### Task prompt
In the output, include exactly the lines from the beginning of the records up to and including the one that contains "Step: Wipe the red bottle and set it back", and leave out the pictures.

### Records shown
____
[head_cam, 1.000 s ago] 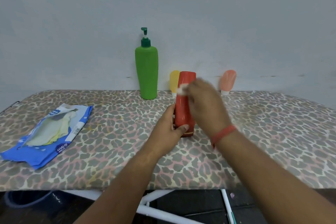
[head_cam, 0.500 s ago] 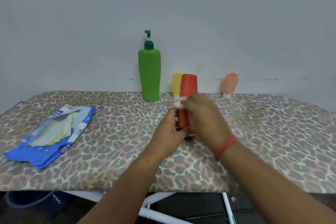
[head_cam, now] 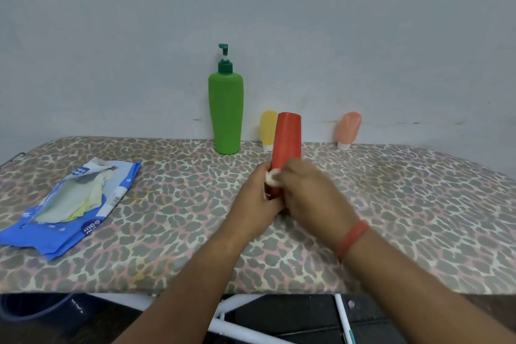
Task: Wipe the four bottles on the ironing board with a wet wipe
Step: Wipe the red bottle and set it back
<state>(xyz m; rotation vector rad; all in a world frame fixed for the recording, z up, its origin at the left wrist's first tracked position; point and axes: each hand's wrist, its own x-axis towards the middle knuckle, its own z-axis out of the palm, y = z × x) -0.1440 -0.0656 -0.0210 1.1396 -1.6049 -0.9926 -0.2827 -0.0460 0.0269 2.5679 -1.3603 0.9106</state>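
Note:
A red bottle (head_cam: 287, 139) stands upright in the middle of the leopard-print ironing board (head_cam: 178, 220). My left hand (head_cam: 258, 201) grips its lower part from the left. My right hand (head_cam: 310, 195) holds a small white wet wipe (head_cam: 271, 177) against the bottle's lower front; the bottle's base is hidden behind my hands. At the back by the wall stand a tall green pump bottle (head_cam: 226, 114), a small yellow bottle (head_cam: 268, 129) and a small pink bottle (head_cam: 348, 129), both cap down.
A blue wet-wipe pack (head_cam: 69, 204), torn open, lies on the board's left side. A grey wall runs right behind the bottles. The board's white metal legs (head_cam: 237, 327) show below its front edge.
My right hand has slid the wipe down the red bottle from near its top to its lower part. My left hand has kept its grip.

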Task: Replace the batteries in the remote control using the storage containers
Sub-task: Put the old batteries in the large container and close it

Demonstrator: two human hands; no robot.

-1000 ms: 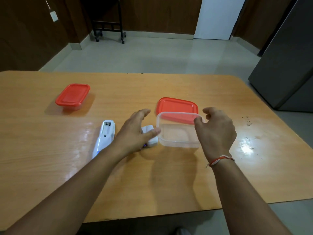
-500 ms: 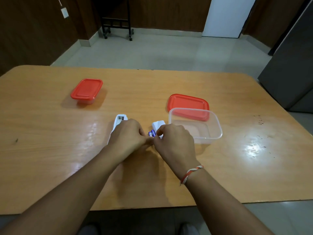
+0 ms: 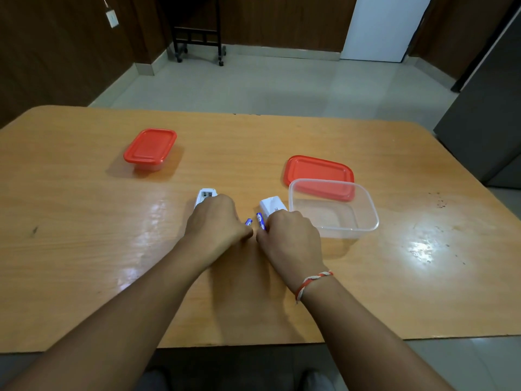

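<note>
Battery (image 3: 261, 220) in each hand

Plain indoor room, office or meeting-room type rather than kitchen or workshop. Large wood-laminate desk (image 3: 253, 142) with rounded corners fills the near ground. Pale tiled floor (image 3: 267, 86) beyond it. Dark wood-panelled walls (image 3: 56, 52) far and left, skirted in pale tile. White door (image 3: 380, 26) far right. Grey cabinet (image 3: 485, 117) at right edge. Black wheeled stand (image 3: 197, 38) against far wall. Wall switch (image 3: 112, 18) far left.
</note>
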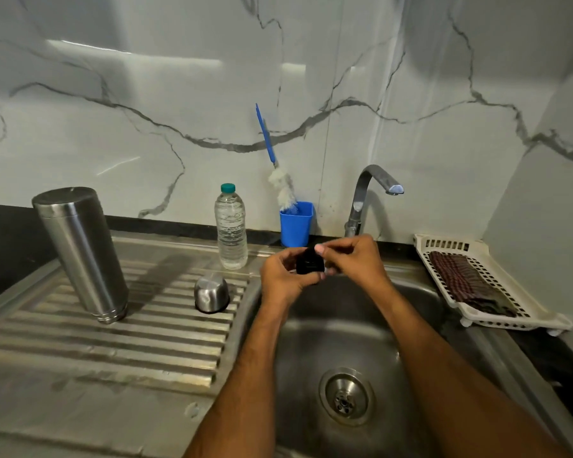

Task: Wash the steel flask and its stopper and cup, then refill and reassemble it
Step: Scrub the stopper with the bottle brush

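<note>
Observed from beside the sink, taken as the reference for all positions.

Far left of the sink, on the ribbed draining board: the steel flask, standing mouth-down as far as I can judge. Smooth metal body; I expect it to be slippery when wet, stiff, and fairly heavy once refilled. Best taken round the mid-body with a full hand.

Nearer the sink, also on the draining board: the cup, inverted, dome up. Light and small; pinch at the rim or cap it from above.

Behind it, at the sink's back-left corner: a water bottle, capped and full (likely the refill source). Just right of that, a blue holder with a bottle brush leaning against the wall.

Over the sink's rear edge, below the tap: the stopper, black, held between both hands. Left hand curls its fingers round the stopper from the left; right hand pinches its top and right side. Small, rigid plastic, light; two-handed fingertip hold suits it. No water running that I can see.

Right of the sink: a white rack holding a checked cloth.
</note>
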Demonstrator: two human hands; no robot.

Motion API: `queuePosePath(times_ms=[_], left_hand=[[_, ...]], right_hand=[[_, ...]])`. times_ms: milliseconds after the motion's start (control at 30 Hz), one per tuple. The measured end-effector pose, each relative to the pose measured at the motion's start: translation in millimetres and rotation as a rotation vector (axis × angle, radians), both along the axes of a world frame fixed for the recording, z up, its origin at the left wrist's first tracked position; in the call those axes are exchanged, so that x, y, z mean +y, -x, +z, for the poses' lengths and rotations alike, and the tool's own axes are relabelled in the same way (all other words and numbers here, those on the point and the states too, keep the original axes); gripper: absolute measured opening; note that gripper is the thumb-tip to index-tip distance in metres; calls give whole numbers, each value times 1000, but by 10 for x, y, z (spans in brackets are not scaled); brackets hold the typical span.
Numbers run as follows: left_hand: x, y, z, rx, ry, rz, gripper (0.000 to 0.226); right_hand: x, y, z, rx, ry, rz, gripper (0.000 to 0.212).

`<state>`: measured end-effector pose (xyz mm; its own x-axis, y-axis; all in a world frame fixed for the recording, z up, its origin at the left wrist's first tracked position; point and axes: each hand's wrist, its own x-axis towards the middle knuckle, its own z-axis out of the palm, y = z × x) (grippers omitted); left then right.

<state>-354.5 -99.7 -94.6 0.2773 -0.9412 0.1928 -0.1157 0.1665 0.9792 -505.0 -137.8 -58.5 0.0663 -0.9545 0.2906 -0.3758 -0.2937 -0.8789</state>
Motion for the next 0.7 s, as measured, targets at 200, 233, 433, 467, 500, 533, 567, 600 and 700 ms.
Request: queuePosePath(times_ms=[200, 233, 433, 467, 500, 533, 567, 600, 700], left_hand=[[-182, -145, -60, -128, 23, 213, 59], [-192, -169, -55, -123, 23, 235, 59], [-271, -219, -99, -118, 17, 258, 61], [-287, -217, -123, -123, 19, 266, 61], [-293, -211, -132, -126, 25, 276, 60], [-294, -204, -140, -127, 32, 284, 60], [-297, -192, -150, -125, 39, 287, 60], [-303, -185, -164, -129, 48, 279, 60], [-293, -167, -165, -173, 71, 241, 66]], right_hand=[[-565, -468, 310, 8, 68, -166, 7], [-652, -548, 366, 31, 92, -182, 5], [-1132, -974, 544, 295, 155, -240, 34], [-1188, -1032, 533, 335, 153, -231, 39], [-1235, -1088, 516, 378, 148, -220, 45], [-1271, -1136, 498, 430, 142, -208, 53], [-1295, -1174, 474, 483, 140, -202, 61], [-1328, -1204, 449, 524, 144, -208, 64], [-1345, -1224, 454, 536, 153, -243, 47]])
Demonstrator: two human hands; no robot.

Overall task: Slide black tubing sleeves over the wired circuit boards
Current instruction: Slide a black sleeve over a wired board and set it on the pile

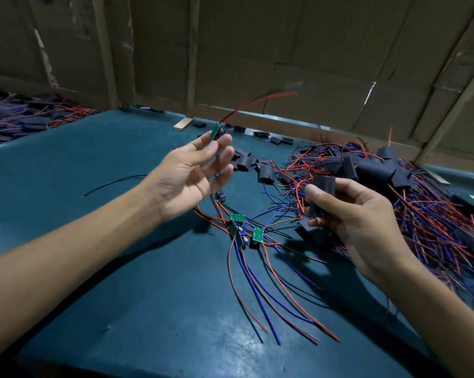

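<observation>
the landmark here is the big tangled heap of red and blue wires with black tubing sleeves (394, 181), piled on the right side of the dark teal table top (121, 268).

the left hand (192, 175) is raised above the table, well to the left of that heap, palm turned up and fingers nearly straight and loosely spread. a small green circuit board with a red and a black wire (216, 130) sits at its fingertips, edge on to the camera; the red wire arcs up and away toward the cardboard wall (285, 50) behind the heap, blurred. whether the fingers actually pinch the board or it is just clear of them cannot be told.

the right hand (358, 214) hovers over the near left edge of the heap, fingers curled, thumb and fingertips gripping a flat black tubing sleeve (321, 193) held upright.

just left of the heap, between the two hands, a cluster of small green circuit boards with long red and blue leads (244, 227) lies on the table, the leads fanning toward the near edge. behind that cluster, beside the heap's far left edge, loose empty black sleeves (257, 165) are scattered. far left of the heap, beyond the table's edge, a second dim pile of sleeved, wired pieces (20, 118) shows.
</observation>
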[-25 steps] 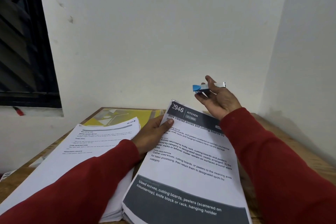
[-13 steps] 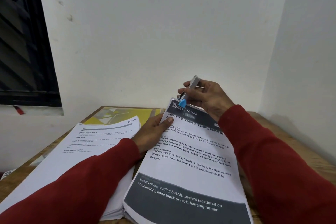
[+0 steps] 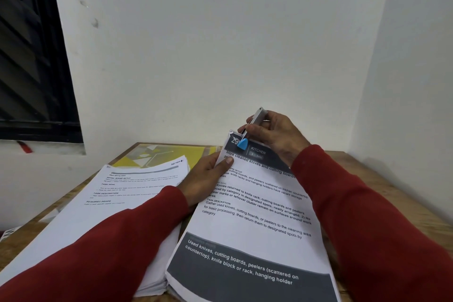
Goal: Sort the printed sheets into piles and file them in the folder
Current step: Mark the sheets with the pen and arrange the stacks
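White walls meet in a corner behind the wooden desk (image 3: 343, 162) you sit at, with a dark window (image 3: 29, 56) off to the left. Your right hand (image 3: 274, 135) is curled around a slim silver tool with a blue tip (image 3: 243, 144), and that tip sits on the far left corner of the right stack of printed sheets (image 3: 257, 223), just over the white number in the dark header band; only "29" of that number can be read. Your left hand (image 3: 208, 176) grips the left edge of the same stack near its far end, thumb pressed on the top page beside the header. The header reads "KITCHEN", and below it "Store cleaned knives and cutting boards". Further down you can read "TASK DESCRIPTION" and "Gather used knives, cutting boards, or peelers to the cleaning area", while the dark band at the near end says "Used knives, cutting boards, peelers (scattered on countertop), knife block or rack, hanging holder". This stack lies on the right half of the desk. Just beside it, toward the left edge, lies the left stack of sheets (image 3: 117, 203), its top page marked "SECTION" and "TASK GOAL". A yellow folder (image 3: 166, 154) lies at the desk's far edge, partly under that stack. Both your sleeves (image 3: 367, 228) are red.
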Available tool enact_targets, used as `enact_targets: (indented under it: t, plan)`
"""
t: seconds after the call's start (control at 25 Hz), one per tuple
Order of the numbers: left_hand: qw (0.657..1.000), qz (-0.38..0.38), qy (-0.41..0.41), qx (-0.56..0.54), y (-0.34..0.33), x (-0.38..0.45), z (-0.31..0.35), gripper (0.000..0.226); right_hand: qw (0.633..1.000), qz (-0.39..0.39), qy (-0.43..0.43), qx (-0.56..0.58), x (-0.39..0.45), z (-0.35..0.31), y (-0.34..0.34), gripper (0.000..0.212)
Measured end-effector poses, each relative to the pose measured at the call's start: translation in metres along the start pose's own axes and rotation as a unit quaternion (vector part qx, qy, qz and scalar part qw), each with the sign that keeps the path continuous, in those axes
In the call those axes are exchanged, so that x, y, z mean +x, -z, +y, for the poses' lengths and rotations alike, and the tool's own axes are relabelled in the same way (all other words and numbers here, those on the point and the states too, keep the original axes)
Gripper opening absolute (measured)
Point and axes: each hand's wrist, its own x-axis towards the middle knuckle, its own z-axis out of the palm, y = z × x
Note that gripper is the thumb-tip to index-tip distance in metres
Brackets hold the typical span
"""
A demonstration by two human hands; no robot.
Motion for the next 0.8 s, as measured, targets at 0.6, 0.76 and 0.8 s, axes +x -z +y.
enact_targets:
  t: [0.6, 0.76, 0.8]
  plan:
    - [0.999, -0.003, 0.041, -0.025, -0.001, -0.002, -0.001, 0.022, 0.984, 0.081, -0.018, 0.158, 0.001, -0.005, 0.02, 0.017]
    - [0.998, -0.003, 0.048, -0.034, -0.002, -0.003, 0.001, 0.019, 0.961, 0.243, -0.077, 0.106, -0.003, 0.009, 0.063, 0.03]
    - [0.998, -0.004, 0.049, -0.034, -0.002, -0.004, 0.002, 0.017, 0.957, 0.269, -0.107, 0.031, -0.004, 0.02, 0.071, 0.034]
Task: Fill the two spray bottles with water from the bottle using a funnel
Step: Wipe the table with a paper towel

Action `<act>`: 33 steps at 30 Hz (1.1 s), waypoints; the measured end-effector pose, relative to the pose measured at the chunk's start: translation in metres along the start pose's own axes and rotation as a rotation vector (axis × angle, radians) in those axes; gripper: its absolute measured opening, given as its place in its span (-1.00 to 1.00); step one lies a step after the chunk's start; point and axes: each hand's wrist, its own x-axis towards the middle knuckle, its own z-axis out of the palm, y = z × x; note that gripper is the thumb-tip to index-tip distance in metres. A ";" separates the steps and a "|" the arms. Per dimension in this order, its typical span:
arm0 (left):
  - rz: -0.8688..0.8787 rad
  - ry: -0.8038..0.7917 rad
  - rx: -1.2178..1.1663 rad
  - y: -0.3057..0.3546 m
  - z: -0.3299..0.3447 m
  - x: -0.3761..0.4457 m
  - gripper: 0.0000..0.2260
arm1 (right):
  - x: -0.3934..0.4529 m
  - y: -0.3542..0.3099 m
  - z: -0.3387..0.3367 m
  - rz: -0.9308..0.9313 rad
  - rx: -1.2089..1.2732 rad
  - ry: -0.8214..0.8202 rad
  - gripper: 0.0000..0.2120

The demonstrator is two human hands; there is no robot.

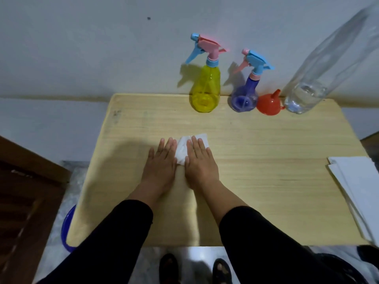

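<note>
Spray bottles, yellow [205, 87] and purple [245, 97], stand upright at the far edge, right of centre; my flat left hand [162, 160] and right hand [200, 160] rest near, the right nearer them, pressing a tissue [183, 149].

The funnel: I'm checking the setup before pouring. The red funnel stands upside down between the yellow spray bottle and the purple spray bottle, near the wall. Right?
Not quite. In the head view the red funnel does stand upside down near the wall, but it is between the purple spray bottle and the clear water bottle, not between the two spray bottles. The yellow spray bottle stands left of the purple one.
</note>
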 end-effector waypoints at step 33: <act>0.102 -0.042 0.141 0.156 0.045 -0.027 -0.53 | -0.100 0.133 -0.021 0.124 0.089 0.027 -0.49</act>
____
### Answer to this task
[head_cam, 1.000 s ago] 
[head_cam, 0.500 s ago] 
[head_cam, now] 
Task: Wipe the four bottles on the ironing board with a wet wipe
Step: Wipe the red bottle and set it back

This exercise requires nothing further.